In 1895, the two Parish cottages opposite the Bull Inn needed repairs. Two tenders were received, one from Mr Lydiard of Wokingham and one from George Garrett, who was also the Parish Clerk and who lived near "The Bull". Mr Garrett tendered £27/10/-, and this was accepted. His tender gives us a good idea of the condition of the cottages. It was as follows:
"To Captain Stuart Rickman, R.N, and Overseers of the Parish of Arborfield.
I will undertake to take up present brick floors, take out earth to the depth of 6" and fill in with 6" of concrete, repair living rooms with new red paving bricks 4 1/2" x 9", and relay pantry floors with the old paving bricks.
Take up old wood floor of back bedroom in Mrs. Hayward's cottage, make good joists, and relay new floor and fix new skirting to do., and repair holes in other wood floors, provide and fix one 30" kitchen with oven only.
Clean and whiten ceiling and color (sic) walls of interior of Cottages, and paint wood work of do. 3 coats.
Take off the whole of slates on back side of cottages where not laid close, make good battening and relay with close slating, and reset ridge and back hip tiles, and provide and fix 4" half round eaves, guttering to front ends, and back of cottages.

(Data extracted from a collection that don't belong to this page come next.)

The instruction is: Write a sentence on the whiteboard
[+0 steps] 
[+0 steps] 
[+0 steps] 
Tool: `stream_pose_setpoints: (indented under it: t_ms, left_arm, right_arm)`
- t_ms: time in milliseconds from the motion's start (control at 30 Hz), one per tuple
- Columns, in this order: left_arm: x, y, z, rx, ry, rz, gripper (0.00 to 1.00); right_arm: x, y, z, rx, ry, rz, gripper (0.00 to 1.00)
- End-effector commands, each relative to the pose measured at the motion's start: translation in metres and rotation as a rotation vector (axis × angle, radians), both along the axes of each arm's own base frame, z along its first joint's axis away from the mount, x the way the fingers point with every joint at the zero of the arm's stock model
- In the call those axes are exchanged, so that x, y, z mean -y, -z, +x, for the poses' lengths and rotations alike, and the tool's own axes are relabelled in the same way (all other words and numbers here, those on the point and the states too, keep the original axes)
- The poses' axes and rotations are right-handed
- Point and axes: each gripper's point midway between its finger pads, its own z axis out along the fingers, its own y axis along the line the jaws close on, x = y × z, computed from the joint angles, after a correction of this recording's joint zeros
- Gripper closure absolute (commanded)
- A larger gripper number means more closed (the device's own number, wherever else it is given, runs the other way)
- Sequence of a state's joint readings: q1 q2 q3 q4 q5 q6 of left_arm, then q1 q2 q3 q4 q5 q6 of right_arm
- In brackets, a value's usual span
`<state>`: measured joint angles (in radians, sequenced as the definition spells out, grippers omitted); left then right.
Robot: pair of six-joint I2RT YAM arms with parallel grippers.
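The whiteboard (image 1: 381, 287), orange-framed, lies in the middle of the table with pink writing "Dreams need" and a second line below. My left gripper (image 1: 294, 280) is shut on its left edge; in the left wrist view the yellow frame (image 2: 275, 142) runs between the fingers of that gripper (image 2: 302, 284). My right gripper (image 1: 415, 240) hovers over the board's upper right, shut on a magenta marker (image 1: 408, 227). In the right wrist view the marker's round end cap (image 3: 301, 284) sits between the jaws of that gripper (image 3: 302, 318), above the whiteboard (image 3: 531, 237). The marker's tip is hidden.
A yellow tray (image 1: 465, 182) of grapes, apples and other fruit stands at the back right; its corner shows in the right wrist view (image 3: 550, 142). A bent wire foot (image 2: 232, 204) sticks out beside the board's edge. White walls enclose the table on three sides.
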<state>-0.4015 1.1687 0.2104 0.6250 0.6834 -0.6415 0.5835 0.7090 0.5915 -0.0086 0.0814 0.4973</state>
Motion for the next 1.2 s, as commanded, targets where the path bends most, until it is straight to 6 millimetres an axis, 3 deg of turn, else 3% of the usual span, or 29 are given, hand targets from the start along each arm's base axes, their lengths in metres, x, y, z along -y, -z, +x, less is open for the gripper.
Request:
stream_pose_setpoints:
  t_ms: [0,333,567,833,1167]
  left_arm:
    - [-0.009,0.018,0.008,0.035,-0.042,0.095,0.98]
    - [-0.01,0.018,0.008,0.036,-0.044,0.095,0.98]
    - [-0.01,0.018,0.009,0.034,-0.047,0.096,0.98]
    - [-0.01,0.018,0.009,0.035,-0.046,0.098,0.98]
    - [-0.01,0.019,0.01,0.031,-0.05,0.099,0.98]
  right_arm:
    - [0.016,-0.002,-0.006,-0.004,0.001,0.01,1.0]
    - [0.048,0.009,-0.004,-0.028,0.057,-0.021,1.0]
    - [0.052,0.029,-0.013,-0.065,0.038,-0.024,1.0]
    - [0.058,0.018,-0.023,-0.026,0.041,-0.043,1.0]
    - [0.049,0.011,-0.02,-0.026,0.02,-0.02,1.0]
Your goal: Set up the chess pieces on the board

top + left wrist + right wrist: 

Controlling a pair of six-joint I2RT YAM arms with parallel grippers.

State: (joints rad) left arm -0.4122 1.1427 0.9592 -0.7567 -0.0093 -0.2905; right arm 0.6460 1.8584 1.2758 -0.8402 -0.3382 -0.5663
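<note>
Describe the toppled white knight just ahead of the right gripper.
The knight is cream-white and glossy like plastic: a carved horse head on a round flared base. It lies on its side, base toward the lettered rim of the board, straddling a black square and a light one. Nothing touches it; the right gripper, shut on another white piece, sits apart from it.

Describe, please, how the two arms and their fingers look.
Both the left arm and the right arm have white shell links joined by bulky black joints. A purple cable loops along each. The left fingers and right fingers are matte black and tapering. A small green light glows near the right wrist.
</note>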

Put in brick foundations at back of woodhouse and provide and fix one new door and frames to do., and make good wood work, provide pails and make the necessary alterations to closets. Make good pointing of walls where bad and paint outside painted work and front gates 3 coats in oil for the sum of twenty seven pounds ten shillings.
Your Obedient Servant, Geo Garrett."
Payment took time, instalments being paid when half-yearly rents were paid: £9/15/- in March 1896 and again in November, and the final £8/-/- by a precept on the Overseers.
In November 1898, a meeting was held to consider the question of repairs to the two chimney tops and the re-thatching of the roofs of the four Arborfield Parish cottages near the pillar box - in what was referred to as Lower Arborfield.
In 1901, insurance on the six cottages was increased to £75.
The annual meeting in 1907 "decided that the tenants of the six parish cottages should be notified that they should in future be weekly tenants and give or receive one week's notice, and that the rent viz. 1/3 per week or 5/5 per Calander Month (sic) be paid monthly, to Mr. A.E.Scrivener, Overseer of the Parish."
Various repairs were carried out in later years, usually by the Garrett family.
In 1918, it was reported that the tenants in Lower Arborfield had complained of the difficulty in drawing water from the well by means of a bucket and hooked stick, and it was suggested that a pitcher pump be costed.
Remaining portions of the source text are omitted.